▶ _Problem description_
Write the data out again so that it matches word for word.
BEGIN Data section
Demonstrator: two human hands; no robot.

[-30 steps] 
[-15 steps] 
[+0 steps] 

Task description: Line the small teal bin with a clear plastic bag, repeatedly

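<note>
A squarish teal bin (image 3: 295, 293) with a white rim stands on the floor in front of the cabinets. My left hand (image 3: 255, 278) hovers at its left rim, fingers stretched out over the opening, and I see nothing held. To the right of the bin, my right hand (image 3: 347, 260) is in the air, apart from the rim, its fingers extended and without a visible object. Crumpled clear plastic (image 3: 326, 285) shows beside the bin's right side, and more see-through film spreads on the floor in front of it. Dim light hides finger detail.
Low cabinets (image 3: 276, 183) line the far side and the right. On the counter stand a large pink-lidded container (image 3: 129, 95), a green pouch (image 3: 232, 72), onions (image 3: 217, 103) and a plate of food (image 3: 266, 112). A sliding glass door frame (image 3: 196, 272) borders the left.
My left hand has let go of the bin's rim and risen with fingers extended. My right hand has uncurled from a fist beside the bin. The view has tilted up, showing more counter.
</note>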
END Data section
▶ _Written solution_
Demonstrator: two human hands; no robot.

[-30 steps] 
[-15 steps] 
[+0 steps] 

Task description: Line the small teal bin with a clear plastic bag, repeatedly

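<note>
A squarish teal bin (image 3: 295, 293) with a white rim stands on the floor in front of the cabinets. My left hand (image 3: 255, 278) hovers at its left rim, fingers stretched out over the opening, and I see nothing held. To the right of the bin, my right hand (image 3: 347, 260) is in the air, apart from the rim, its fingers extended and without a visible object. Crumpled clear plastic (image 3: 326, 285) shows beside the bin's right side, and more see-through film spreads on the floor in front of it. Dim light hides finger detail.
Low cabinets (image 3: 276, 183) line the far side and the right. On the counter stand a large pink-lidded container (image 3: 129, 95), a green pouch (image 3: 232, 72), onions (image 3: 217, 103) and a plate of food (image 3: 266, 112). A sliding glass door frame (image 3: 196, 272) borders the left.
My left hand has let go of the bin's rim and risen with fingers extended. My right hand has uncurled from a fist beside the bin. The view has tilted up, showing more counter.
</note>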

Nothing remains to add to the output.